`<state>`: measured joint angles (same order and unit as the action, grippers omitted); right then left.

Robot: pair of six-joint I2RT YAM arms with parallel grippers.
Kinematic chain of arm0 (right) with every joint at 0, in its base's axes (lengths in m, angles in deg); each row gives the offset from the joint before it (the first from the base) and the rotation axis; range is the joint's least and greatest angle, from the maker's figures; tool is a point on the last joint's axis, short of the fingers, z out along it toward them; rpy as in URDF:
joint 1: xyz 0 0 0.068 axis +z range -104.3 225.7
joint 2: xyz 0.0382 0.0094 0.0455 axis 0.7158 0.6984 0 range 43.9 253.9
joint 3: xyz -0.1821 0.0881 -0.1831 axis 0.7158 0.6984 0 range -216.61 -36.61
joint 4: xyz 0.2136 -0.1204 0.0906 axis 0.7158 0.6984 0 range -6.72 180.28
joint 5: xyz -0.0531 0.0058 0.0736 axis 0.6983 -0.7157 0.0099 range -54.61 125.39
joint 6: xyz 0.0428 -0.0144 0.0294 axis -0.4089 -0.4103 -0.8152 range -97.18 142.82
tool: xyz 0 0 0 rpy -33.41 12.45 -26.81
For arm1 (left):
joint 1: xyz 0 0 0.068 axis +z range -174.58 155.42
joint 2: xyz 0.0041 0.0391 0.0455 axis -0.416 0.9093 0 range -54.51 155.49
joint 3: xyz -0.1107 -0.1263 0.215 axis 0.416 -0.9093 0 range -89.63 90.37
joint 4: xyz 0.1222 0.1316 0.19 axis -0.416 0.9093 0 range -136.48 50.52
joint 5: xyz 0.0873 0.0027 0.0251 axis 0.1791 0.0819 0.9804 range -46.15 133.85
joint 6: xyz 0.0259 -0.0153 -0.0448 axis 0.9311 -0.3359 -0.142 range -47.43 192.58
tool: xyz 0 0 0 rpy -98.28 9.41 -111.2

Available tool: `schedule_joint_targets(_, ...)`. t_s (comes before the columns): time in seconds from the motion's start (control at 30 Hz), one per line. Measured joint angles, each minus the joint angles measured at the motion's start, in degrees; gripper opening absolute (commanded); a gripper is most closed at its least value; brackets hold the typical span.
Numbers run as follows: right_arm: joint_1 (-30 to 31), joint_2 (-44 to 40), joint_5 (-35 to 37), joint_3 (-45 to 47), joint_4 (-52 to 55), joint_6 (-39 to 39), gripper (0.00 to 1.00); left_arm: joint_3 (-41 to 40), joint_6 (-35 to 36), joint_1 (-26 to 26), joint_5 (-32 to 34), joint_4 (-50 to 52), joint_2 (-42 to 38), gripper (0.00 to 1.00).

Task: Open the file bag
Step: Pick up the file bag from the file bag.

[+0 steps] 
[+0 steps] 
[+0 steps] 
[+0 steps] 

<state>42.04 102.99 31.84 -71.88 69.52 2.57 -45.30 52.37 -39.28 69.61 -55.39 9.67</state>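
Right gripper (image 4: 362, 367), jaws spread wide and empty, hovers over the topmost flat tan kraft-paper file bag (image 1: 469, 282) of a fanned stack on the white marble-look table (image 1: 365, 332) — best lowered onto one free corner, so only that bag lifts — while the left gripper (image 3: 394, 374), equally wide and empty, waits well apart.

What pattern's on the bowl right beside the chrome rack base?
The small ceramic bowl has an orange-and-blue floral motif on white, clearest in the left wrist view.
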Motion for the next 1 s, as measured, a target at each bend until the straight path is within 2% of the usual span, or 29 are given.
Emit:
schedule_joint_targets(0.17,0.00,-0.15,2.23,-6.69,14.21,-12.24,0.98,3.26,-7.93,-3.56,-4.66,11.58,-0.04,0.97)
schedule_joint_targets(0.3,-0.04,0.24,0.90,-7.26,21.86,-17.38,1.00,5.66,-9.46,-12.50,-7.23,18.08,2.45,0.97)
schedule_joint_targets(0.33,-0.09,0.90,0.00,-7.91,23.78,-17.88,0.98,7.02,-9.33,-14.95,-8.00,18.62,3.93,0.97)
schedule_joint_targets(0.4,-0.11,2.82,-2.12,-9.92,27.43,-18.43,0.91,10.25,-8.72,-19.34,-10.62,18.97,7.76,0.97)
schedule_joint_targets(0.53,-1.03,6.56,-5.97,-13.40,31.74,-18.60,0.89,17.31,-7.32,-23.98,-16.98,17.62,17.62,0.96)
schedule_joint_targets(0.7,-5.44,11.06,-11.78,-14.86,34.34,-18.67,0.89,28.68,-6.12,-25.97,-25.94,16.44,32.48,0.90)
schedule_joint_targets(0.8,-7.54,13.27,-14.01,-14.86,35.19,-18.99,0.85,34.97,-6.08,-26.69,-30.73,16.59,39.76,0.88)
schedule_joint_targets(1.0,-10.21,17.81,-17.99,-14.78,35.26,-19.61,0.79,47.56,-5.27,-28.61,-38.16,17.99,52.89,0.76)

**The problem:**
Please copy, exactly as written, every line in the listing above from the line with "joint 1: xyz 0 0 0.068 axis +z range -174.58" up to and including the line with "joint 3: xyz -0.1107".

**Exercise solution:**
joint 1: xyz 0 0 0.068 axis +z range -174.58 155.42
joint 2: xyz 0.0041 0.0391 0.0455 axis -0.416 0.9093 0 range -54.51 155.49
joint 3: xyz -0.1107 -0.1263 0.215 axis 0.416 -0.9093 0 range -89.63 90.37

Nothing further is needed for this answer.